• Node.JS Modules

  • MongoDB 2012 Notes

    File and Data Structures

    • Key names are stored in the BSON doc, so make sure key names are short.
    • Data files are pre allocated, doubling in size each time.
    • Files are accessed using memory mapped files at the OS level.
    • fsync’d every 60 seconds.
    • Should use 64bit systems to support the memory mapped files.

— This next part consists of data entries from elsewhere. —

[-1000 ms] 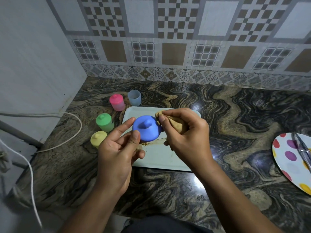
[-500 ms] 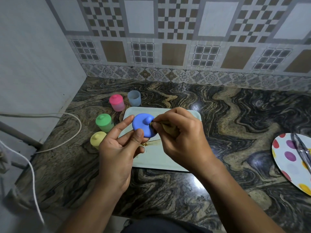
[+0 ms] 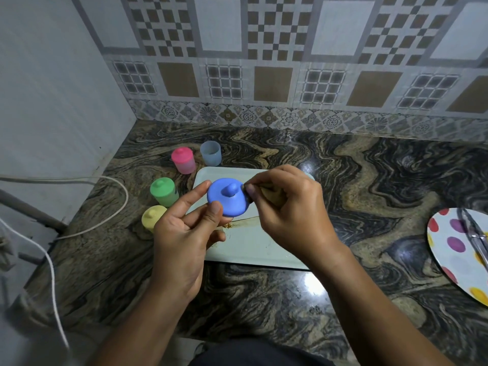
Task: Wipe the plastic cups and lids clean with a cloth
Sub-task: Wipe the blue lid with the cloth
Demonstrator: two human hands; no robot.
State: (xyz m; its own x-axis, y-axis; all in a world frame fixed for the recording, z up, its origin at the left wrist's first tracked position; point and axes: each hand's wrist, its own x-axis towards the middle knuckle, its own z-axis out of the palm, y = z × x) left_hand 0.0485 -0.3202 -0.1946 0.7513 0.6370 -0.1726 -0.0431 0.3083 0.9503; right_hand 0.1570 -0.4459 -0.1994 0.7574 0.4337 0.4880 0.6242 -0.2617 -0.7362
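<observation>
We hold the blue lid [image 3: 228,200] in the air over the left part of the pale tray [image 3: 253,249], its knob pointing up and a little toward us. The left hand [image 3: 182,239] has it in a light pinching grip: thumb on the near rim, forefinger on the far-left rim, the other fingers loosely curled below. The right hand [image 3: 287,210] is closed round a wad of tan cloth [image 3: 273,196] and meets the lid's right edge just beside the knob. The lid thus lies directly left of the right grip and touches it. We judge that the wipe turns on the left hand rotating the lid on its knob axis while the cloth works in from the right. A brown smear marks the tray under our hands. Just beyond the tray's far-left corner stands a lidless blue cup [image 3: 210,153], with a pink cup [image 3: 183,160] beside it. A green cup [image 3: 164,192] and a yellow cup [image 3: 151,217], both lidded, stand left of the tray. Well to the tray's right, a spotted plate [image 3: 454,247] lies on the marbled worktop [image 3: 369,180].
</observation>
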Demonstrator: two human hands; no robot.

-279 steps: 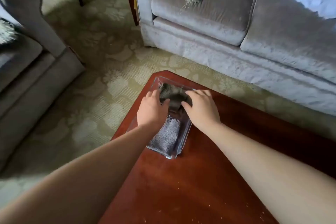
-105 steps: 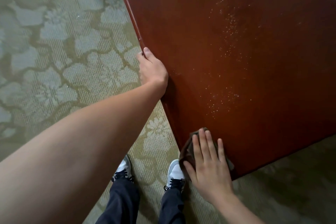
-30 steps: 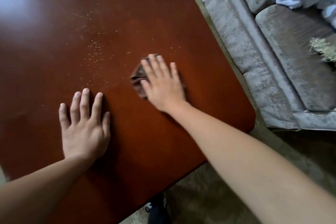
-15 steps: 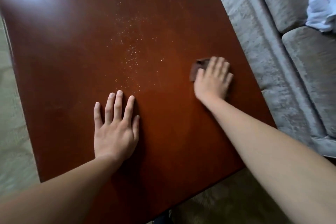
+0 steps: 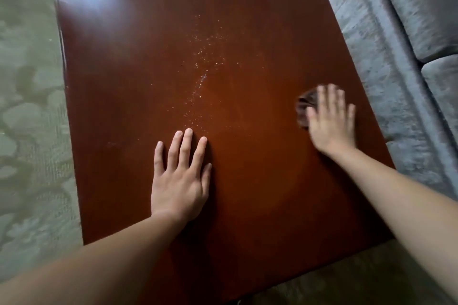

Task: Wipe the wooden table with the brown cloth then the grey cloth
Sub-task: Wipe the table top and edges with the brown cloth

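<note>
Two grips lie flat on the wooden desk [image 5: 148,86]: the left grip [image 5: 179,188], spread and holding nothing, seems to give support; the right grip [image 5: 330,119], unclenched, presses the brown cloth [image 5: 303,106] beneath it, crumbs [image 5: 200,77] lying to its left.

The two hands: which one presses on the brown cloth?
The right hand, on the side of the sofa, presses flat on the brown cloth. The left hand lies flat on the bare wooden table, without any cloth.
</note>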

    Journalling in 1.8 default in 2.0+

    • Write-ahead log
    • Ops written to journal before memory mapped regions
    • Journal flushed every 100ms or 100 MB written
    • db.getLastError({j:true}) to force a journal flush
    • /journal sub directory
    • 1 GB files, rotated ( only really need stuff that has not been fsync’d )
    • some slowdown on high throughput systems, can be symlink’d to other drives.
    • on by default in 64 systems.

    When to use

    • If Single node
    • Replica Set – at least 1 node
    • For large data sets.


    • files get fragmented over time if docs sizes change or deletes
    • collections that have a lot of resizes get padding factor to help reduce fragmentation.
    • need to improve free list
      • 2.0 reduced scanning to reasonable amount
      • 2.2 will change


    • 2.0+ compact command

      • only needs 2 GB extra space
      • off line operation (another good reason with replica sets.)
    • safemode: waits for a round trip from using getLastError, with this call you can specify how safe you want the data to be.

    • drop collection doesn’t free the data file, dropDatabase does. Sometimes it makes sense to create and drop databases.

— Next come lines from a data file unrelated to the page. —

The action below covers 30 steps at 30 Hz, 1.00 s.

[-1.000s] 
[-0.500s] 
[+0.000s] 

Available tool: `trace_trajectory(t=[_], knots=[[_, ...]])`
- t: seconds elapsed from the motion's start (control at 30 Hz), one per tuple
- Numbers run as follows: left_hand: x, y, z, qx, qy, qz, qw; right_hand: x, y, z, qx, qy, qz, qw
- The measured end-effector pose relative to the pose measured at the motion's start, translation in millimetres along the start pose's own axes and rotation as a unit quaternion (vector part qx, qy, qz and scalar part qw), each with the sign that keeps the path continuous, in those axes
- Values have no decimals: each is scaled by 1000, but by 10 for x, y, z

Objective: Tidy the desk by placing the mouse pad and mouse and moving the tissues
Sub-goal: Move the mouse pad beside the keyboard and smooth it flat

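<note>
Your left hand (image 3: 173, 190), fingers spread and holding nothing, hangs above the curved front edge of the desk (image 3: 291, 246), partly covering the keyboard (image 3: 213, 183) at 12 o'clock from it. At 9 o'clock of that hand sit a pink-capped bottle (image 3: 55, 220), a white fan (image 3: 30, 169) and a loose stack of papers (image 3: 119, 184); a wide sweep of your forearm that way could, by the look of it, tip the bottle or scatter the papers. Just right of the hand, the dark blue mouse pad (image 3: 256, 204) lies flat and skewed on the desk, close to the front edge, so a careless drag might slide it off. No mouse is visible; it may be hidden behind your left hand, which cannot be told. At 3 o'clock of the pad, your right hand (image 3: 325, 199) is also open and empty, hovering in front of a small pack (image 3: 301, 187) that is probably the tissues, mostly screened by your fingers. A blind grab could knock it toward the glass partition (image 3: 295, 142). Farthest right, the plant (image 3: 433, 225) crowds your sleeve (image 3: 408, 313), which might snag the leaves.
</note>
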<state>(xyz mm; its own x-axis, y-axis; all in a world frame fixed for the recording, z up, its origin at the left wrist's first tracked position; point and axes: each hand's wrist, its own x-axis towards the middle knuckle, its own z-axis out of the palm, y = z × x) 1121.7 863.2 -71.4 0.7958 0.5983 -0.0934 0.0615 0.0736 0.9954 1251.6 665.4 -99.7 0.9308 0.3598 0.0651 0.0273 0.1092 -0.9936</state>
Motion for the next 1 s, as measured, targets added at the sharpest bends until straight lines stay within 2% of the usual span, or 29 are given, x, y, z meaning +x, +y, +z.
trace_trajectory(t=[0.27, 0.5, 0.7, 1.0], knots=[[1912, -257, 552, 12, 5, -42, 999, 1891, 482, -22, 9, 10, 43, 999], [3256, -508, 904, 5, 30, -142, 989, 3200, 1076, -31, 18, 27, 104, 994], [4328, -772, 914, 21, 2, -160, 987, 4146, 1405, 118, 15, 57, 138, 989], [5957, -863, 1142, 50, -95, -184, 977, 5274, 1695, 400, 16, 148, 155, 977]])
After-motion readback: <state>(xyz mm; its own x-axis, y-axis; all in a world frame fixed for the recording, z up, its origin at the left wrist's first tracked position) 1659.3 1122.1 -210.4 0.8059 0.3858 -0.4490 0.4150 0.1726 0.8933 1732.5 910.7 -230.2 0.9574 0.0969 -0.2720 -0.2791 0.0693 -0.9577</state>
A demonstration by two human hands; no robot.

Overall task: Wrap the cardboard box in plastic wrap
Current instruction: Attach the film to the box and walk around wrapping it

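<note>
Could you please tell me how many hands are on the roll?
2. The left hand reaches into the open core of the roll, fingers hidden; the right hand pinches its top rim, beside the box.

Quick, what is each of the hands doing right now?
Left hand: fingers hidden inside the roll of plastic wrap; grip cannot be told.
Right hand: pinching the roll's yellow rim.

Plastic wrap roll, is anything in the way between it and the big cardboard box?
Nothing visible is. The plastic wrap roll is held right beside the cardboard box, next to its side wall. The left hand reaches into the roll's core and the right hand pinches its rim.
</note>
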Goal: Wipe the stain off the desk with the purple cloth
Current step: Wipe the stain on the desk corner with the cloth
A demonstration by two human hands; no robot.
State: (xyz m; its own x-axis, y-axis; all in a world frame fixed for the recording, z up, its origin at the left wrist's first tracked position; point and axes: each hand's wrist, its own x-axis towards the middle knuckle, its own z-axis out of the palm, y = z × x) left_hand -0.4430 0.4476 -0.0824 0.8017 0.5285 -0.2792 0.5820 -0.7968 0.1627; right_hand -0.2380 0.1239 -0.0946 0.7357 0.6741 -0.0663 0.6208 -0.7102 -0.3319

    Index and Query Evaluation


    • indexes are lists of values associated with documents
    • stored in a btree
    • required for geo queries and unique constraints
    • assending/descending really only matter on compound indexes.
    • null == null for unique indexes, you can drop duplicates on create.
    • create index is blocking, unless {background: true}, still should try to do off peak
    • when dropping an index, you need to use the same document when created.
    • the $where operator doesn’t use the indexes
    • Regexp’s starting with /^ will use an index
    • Indexes are used for updates and deletes
    • Compound indexes can be used to query for the first field and sort on the second
    • Only uses one index at a time
    • Limited index uses:
      • $ne uses the index, but doesn’t help performance much
      • $not
      • $where
      • $mod index only limits to numbers
      • Range queries only help some.


    • created using “2d”
    • $near

      • sorted nearest to farthest
    • $within

    • $within{$polygon}}
    • can be in compound queries

    Sparse Indexes

    • only store values w/ the indexed field, results won’t have documents w/ null in that field.
    • can be sparse & unique

    Covering Indexes

    • contains all fields in the query and the results, no db lookup

    Limits and Trade offs

    • max of 64
    • can slow down inserts and updates
    • compound index can be more valuable and handle multiple queries
    • You can force an index or full scan
    • use sort if you really want sorted data
    • db.c.find(…).explain() => see whats going on.
    • db.setProfilingLevel() – record slow queries.
    • Indexes work best when they fit in RAM

    Replica Set

    • One is always the primary others are secondary.
    • Chosen by election
    • Automatic fail-over and recover
    • Reads can be from primary or secondary
    • Writes will always go to primary
    • Replica Sets are 2+ nodes, at least 3 is better
    • When a failed nodes come back, they recover by getting the missed updates, then join as a secondary node
    • Setup

      mongod —replSet

      cfg = { _id:, members: [{_id:0, host:‘’}] }

      use admin


    • rs objects has replica set commands, needs to be issued on the current primary

    • rs.status()
    • Strong Consistency is only available when reading from primary
    • Reads on the secondary machines will be eventually consistent
    • Durability Options (set by driver)

      • fire and forget

        • won’t know about failures due to unique constraints, disk full, or anything else.
      • wait for error recommended

      • wait for journal sync
      • wait for fsync (slow)
      • wait for replication (really slow)
    • Can give nodes priorities, which will help ensure a specific machine is primary.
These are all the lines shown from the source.